V5 Ultimate provides the operational infrastructure Mexican + foreign-supplier sites need for LGS + RIS + NOM-059 + NOM-241 + NOM-220 + COFEPRIS Implementing guidance compliance + COFEPRIS readiness.

• COFEPRIS GMP control framework — PIC/S-aligned controls (clean rooms, aseptic process, environmental monitoring, EU GMP Annex 1 2022 alignment, computerised systems) with ALCOA+ data-integrity + COFEPRIS data-integrity-expectation alignment.
• Responsable Sanitario + Licencia Sanitaria workflow — Responsable Sanitario designation + credential tracking, Licencia Sanitaria scope management, foreign-manufacturer QMS-evidence packaging.
• DIGIPRiS submission packaging — eCTD-aligned dossier structure with Mexican Module 1 specifics, reference-regulator assessment-report packaging for Equivalence pathway.
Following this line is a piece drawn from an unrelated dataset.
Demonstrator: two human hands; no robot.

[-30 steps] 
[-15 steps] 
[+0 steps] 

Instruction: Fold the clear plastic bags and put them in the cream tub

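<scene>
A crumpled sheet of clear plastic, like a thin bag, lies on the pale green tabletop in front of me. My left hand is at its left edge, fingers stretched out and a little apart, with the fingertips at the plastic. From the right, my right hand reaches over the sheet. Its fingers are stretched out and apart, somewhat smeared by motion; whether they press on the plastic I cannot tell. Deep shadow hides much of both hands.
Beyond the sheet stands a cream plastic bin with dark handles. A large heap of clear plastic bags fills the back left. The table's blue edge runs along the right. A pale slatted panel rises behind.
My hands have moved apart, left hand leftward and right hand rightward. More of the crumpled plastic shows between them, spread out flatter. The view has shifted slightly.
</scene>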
• Equivalence pathway workflow — reference-regulator assessment-report packaging, designated-agency eligibility verification, Mexican-specific overlay assessment, 60-wd clock tracking.
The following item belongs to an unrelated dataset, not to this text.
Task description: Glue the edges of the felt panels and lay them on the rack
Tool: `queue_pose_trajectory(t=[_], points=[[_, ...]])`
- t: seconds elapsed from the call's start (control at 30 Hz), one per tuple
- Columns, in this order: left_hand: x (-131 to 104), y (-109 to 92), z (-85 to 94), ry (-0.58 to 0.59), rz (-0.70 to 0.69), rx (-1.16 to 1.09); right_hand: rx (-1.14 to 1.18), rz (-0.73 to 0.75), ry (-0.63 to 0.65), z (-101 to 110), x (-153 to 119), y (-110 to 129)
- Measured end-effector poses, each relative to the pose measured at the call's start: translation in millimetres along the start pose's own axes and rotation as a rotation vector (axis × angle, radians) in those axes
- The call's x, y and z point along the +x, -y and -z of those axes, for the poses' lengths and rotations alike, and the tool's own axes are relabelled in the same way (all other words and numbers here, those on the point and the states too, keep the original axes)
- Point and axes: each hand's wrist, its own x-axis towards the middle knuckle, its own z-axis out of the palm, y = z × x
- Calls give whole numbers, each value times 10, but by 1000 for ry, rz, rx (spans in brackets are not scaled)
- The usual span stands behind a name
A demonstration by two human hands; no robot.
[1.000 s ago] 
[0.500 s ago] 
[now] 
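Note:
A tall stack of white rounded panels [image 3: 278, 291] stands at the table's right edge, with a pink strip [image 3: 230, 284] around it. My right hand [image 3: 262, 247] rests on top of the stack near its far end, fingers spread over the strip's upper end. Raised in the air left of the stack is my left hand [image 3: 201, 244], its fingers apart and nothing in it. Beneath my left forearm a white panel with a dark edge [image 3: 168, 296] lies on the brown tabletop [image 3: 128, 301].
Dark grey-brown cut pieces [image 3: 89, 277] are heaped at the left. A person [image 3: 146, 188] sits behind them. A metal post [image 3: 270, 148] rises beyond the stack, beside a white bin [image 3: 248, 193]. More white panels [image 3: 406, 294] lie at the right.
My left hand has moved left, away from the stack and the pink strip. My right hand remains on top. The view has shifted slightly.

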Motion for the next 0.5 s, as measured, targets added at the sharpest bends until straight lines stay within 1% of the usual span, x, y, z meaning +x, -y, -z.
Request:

• Reference-regulator bridging — FDA / EMA / Health Canada / TGA / MHRA / Swissmedic / PMDA assessment-report packaging for COFEPRIS Equivalence pathway; Mexican-specific data overlay.
• Medical Device + IVD registration workflow — Class I / II / III + IVD classification, MDSAP + ISO 13485 + NOM-241 audit-report packaging, COFEPRIS device-registration tracking.
• Tercero Autorizado management — bioequivalence study + GMP audit + clinical-monitoring engagement workflow with COFEPRIS-authorised third parties.
• Spanish + bilingual labelling + IFU — Mexican-language artwork workflow with two-person review + e-signature; COFEPRIS-required elements + warnings + storage conditions + Responsable Sanitario details + Cuadro Básico identification.
• CNFV pharmacovigilance — E2B(R3) ICSR generation, 15-day SUSAR timeline, PSUR / RMP packaging, Responsable Sanitario para Farmacovigilancia workflow + Mexican Pharmacovigilance Master File.
• Medical device tecnovigilancia — FSCA + FSN reporting per COFEPRIS framework + IMDRF alignment.
• PANDRH + PAHO regional bridging — for companies operating across Latin America, V5 surfaces COFEPRIS-decision reuse + PANDRH-harmonised dossier elements + Central American + Andean Community filing workflows.
• Cuadro Básico Sectorial — for products targeting Mexican public-sector procurement (IMSS, ISSSTE, INSABI), V5 surfaces Cuadro Básico listing workflow + public-procurement tender preparation.